Problem to solve: Restate word for word the lines in the listing below, starting at the line containing "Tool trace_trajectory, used" and ending at the line containing "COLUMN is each", both included; leave out the rest.

Material for this task:

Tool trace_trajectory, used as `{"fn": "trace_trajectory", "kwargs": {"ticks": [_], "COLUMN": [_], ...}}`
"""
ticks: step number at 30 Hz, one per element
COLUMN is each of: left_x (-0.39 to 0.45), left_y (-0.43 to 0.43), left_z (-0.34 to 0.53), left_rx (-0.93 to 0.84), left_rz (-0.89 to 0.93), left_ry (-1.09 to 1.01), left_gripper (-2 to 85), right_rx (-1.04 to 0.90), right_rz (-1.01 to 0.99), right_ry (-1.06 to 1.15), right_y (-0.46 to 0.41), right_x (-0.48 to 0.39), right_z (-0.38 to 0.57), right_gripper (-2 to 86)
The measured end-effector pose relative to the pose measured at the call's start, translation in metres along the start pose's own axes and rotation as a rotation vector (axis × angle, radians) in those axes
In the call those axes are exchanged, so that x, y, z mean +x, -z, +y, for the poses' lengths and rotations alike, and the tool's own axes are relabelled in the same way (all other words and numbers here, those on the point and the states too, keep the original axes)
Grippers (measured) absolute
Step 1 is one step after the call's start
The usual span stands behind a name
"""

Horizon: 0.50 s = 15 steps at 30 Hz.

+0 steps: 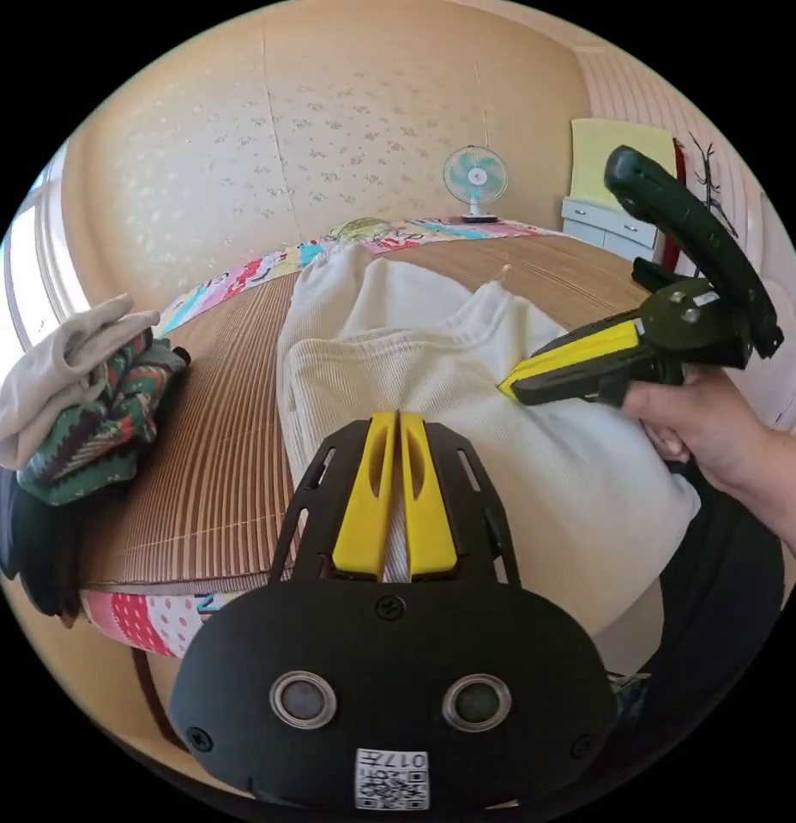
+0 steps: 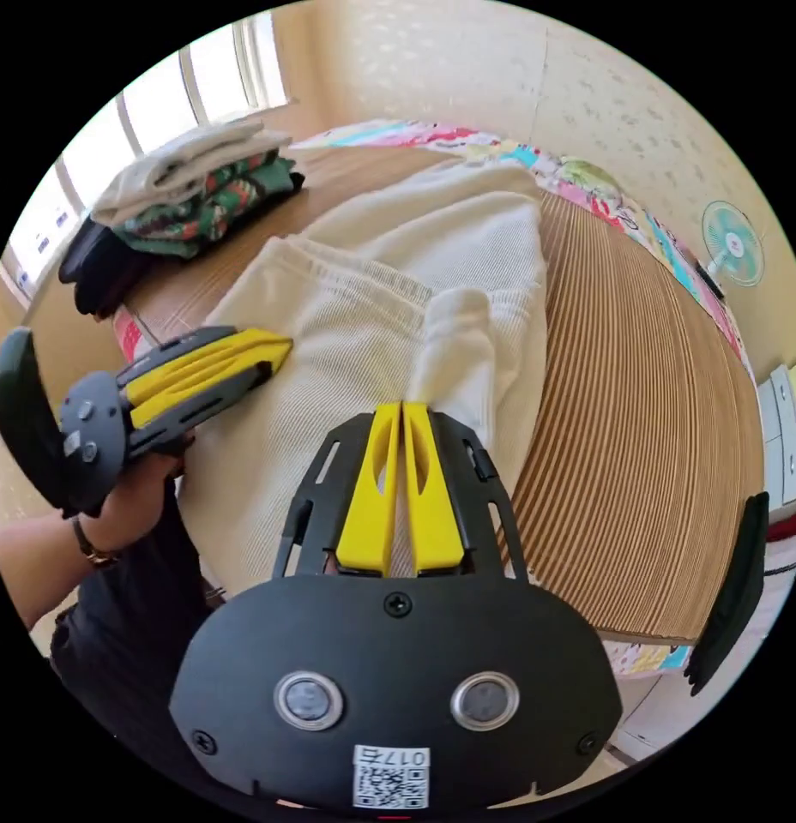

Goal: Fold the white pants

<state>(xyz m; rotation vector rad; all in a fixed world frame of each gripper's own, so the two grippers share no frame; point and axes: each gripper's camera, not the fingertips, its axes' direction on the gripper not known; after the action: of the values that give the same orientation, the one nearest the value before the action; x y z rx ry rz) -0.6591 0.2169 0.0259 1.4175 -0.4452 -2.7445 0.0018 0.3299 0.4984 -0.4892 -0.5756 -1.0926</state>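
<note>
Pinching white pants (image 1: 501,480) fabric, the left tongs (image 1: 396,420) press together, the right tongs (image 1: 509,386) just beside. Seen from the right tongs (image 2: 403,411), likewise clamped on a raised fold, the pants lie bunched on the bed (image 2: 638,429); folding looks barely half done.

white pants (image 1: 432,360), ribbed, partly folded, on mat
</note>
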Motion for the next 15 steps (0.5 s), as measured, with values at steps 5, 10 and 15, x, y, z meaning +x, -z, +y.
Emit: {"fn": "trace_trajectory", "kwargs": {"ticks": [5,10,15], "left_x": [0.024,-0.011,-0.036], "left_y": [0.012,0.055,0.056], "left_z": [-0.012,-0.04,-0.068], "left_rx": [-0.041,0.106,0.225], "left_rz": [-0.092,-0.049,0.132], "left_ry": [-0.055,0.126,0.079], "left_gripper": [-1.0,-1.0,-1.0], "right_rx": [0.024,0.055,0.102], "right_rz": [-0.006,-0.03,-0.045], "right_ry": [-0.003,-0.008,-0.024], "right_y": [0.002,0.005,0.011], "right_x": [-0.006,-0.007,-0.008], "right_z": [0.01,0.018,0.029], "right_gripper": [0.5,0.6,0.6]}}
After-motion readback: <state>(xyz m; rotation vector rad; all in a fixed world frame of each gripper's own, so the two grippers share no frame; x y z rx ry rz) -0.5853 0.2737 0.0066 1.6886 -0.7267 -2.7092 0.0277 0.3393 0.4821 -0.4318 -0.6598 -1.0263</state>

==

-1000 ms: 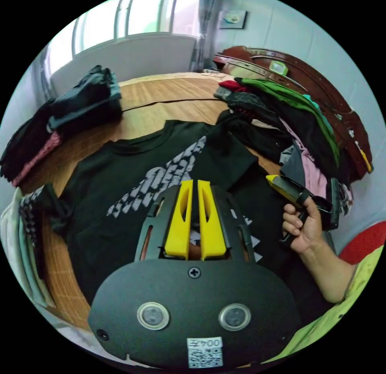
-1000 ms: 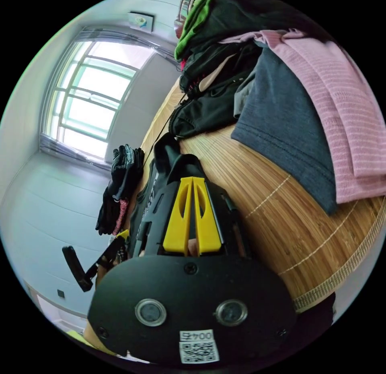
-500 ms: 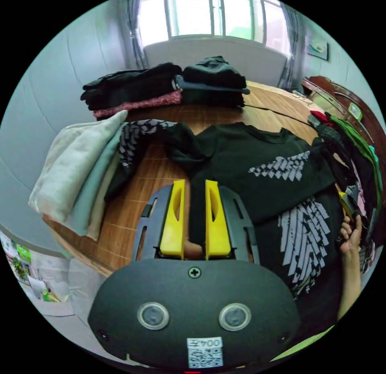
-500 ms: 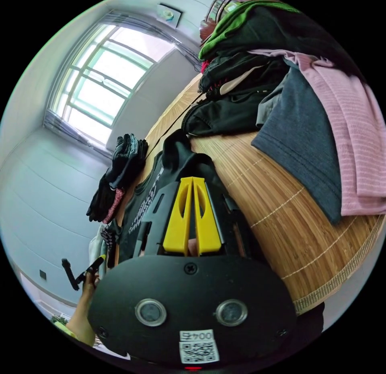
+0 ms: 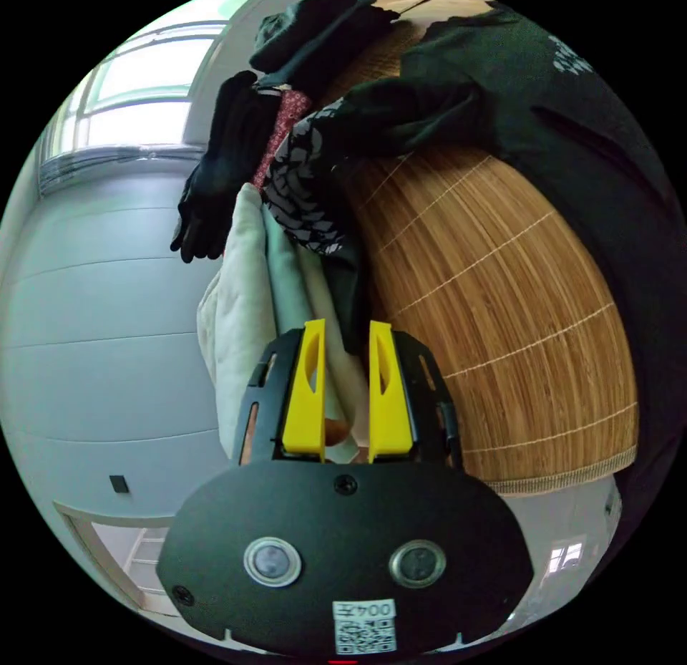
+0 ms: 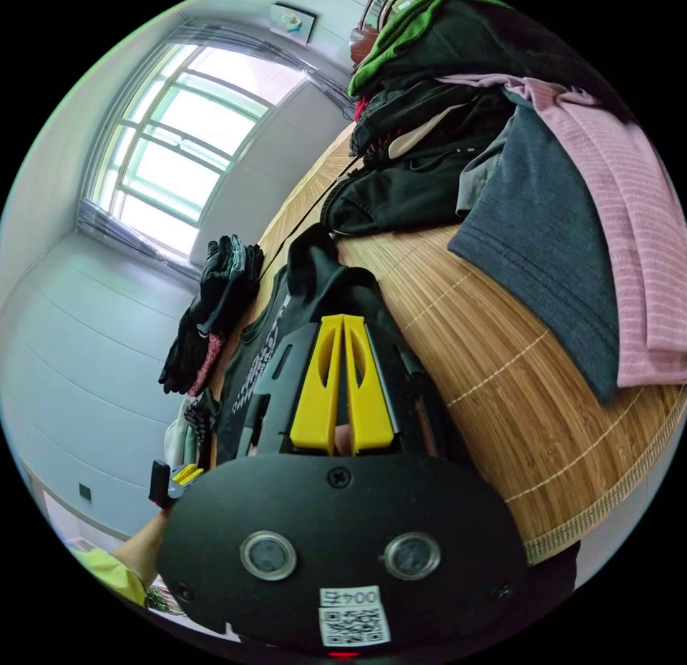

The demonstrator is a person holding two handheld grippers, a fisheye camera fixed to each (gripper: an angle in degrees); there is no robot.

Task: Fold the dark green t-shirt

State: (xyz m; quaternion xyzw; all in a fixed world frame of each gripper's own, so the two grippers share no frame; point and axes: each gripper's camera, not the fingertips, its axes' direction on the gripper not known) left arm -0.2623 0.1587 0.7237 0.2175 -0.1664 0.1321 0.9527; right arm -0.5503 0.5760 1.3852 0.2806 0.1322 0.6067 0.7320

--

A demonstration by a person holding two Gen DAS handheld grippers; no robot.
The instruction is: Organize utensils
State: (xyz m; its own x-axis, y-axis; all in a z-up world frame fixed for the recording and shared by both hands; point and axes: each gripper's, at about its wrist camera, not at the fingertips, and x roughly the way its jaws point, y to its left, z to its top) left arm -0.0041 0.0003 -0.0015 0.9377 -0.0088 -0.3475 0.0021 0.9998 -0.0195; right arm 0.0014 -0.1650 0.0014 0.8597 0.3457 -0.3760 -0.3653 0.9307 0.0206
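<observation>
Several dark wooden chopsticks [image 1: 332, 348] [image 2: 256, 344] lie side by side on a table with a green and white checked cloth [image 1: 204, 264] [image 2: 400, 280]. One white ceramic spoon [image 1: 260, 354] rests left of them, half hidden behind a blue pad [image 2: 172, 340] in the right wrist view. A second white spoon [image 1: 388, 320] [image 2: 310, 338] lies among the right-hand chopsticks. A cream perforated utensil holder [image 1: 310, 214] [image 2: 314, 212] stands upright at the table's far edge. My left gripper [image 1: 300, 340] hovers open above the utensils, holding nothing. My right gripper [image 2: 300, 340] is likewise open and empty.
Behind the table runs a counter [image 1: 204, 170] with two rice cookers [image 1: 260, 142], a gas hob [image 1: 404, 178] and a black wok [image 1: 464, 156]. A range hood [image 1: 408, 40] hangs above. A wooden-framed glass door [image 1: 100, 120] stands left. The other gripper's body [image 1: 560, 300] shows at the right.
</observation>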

Answer area:
Tool trace_trajectory, used as `{"fn": "trace_trajectory", "kwargs": {"ticks": [_], "COLUMN": [_], ...}}`
"""
ticks: step number at 30 Hz, one per element
COLUMN is each of: left_x (-0.39 to 0.45), left_y (-0.43 to 0.43), left_z (-0.34 to 0.53), left_rx (-0.93 to 0.84), left_rz (-0.89 to 0.93), left_ry (-1.09 to 1.01), left_gripper (-2 to 85), right_rx (-1.04 to 0.90), right_rz (-1.01 to 0.99), right_ry (-1.06 to 1.15), right_y (-0.46 to 0.41), right_x (-0.48 to 0.39), right_z (-0.38 to 0.57), right_gripper (-2 to 86)

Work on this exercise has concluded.